Centralizing the counter in Redis fixes correctness and creates two new problems.
Redis is now in the hot path of every request. A round trip per request adds latency and a hard dependency. Mitigate by deciding what happens when Redis is unreachable. Fail open (allow everything, you're unprotected for the outage) or fail closed (reject everything, you're down). Most public APIs fail open on the limiter so a Redis blip doesn't take the whole service offline; anything protecting a fragile or paid resource fails closed.
def allow_safe(user_id: str) -> bool:
try:
return allow(user_id)
except redis.RedisError:
return True # fail open: availability over enforcement
A hot key concentrates on one node. Limits keyed by a shared value (an API-tier key every customer shares, a single popular endpoint) send all their writes to whichever shard owns that key, and that shard's CPU saturates while the rest sit idle. The fix is the same sharding trick used for any hot counter: split the logical limit into N sub-counters across nodes, give each a budget of LIMIT/N, and route a client to one shard consistently. You trade a little accuracy at the edges for spreading the load. For per-user keys this rarely bites; for global or per-tier limits it bites hard.

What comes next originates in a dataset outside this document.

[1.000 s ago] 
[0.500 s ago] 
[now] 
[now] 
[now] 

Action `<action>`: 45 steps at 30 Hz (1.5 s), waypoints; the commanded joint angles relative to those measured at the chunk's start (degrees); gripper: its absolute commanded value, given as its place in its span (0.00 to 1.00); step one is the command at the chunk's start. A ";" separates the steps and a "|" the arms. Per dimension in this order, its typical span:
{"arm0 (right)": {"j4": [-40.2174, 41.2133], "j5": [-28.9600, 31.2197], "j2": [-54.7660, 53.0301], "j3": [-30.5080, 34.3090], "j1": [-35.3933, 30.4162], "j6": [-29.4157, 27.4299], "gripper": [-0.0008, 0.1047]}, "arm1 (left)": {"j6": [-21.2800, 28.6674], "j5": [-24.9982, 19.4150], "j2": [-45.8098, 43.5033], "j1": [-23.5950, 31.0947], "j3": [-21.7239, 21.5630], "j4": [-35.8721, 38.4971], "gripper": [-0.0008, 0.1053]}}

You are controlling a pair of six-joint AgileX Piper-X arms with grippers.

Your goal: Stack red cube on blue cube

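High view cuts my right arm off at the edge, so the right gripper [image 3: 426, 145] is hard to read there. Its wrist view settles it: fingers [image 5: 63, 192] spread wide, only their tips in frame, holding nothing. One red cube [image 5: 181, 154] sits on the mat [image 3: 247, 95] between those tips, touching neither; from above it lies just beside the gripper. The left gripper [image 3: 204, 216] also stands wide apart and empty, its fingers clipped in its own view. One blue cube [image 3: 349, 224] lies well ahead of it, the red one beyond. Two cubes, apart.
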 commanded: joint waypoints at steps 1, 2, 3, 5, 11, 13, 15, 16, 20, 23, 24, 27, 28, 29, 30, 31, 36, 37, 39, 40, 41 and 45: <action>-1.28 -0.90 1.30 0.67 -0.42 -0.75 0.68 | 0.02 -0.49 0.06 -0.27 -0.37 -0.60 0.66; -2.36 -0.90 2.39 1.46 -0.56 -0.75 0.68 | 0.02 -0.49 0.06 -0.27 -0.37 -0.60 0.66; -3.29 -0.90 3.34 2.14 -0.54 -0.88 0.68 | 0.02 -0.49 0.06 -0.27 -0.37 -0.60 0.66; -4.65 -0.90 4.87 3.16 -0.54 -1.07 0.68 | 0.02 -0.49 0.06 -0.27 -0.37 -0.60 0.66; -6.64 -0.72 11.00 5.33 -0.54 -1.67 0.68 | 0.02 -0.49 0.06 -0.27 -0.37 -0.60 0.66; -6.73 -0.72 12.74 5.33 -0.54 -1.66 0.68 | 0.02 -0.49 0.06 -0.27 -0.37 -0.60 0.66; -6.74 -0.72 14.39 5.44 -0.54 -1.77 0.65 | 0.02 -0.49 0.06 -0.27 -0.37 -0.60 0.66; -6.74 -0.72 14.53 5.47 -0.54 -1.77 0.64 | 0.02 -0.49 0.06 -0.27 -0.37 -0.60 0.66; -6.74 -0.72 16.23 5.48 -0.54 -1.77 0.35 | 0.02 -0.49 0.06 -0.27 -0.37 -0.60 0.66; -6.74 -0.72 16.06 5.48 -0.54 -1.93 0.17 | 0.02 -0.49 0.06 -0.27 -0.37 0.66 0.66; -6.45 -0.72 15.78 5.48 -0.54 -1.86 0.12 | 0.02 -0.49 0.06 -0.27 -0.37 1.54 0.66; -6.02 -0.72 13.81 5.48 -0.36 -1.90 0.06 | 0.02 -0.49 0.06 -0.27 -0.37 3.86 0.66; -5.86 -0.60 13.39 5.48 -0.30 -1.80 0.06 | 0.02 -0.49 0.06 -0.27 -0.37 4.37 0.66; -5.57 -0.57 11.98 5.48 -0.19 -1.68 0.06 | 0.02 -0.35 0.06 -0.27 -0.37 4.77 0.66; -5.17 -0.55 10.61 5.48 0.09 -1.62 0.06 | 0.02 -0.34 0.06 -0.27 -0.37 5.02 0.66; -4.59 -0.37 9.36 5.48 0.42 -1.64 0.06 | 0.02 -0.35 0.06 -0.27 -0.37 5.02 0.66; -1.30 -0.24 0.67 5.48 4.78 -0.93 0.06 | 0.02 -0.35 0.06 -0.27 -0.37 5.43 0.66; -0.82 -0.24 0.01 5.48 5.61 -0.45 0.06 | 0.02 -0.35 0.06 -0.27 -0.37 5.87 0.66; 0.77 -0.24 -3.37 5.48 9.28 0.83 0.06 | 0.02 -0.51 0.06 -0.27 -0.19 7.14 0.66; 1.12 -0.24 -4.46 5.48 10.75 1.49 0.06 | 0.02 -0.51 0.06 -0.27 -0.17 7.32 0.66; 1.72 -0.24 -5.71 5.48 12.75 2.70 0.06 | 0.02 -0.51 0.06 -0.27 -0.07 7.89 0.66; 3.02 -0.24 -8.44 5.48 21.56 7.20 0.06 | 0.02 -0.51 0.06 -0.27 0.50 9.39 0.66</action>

The reduced accuracy from sharding is usually worth it. A global limit of 1,000,000/min split into 10 shards of 100,000 each can let through slightly more or less than 1,000,000 depending on how clients distribute, but no single node melts. That's the trade you make above a few hundred thousand writes per second on one key.
Pick by use case
| Algorithm | Burst handling | Memory per key | Accuracy | Reach for it when |
|---|---|---|---|---|
| Fixed window | Allows 2x at boundary | 1 int | low at edges | internal APIs, soft guardrails |
| Sliding window log | None, exact | grows with traffic | exact | paid quotas, audit-sensitive |
| Sliding window counter | Smoothed boundary | 2 ints | ~1-2% over | public APIs at scale |
| Token bucket | Tunable burst + sustained | small hash | exact | client-facing APIs, SDKs |
| Leaky bucket | Erases bursts | small hash | exact | fragile downstream, fixed QPS |
The order to think about it: start from the client. If clients are bursty by nature (mobile sync, batch jobs, SDK retries) and the burst is fine, token bucket gives you two knobs to size it. If the downstream can't take a spike at all, leaky bucket. If you just need a public per-user cap that's accurate enough and cheap, sliding window counter. If every request must be counted exactly and traffic per key is low, sliding window log. Fixed window only when the 2x boundary genuinely doesn't matter.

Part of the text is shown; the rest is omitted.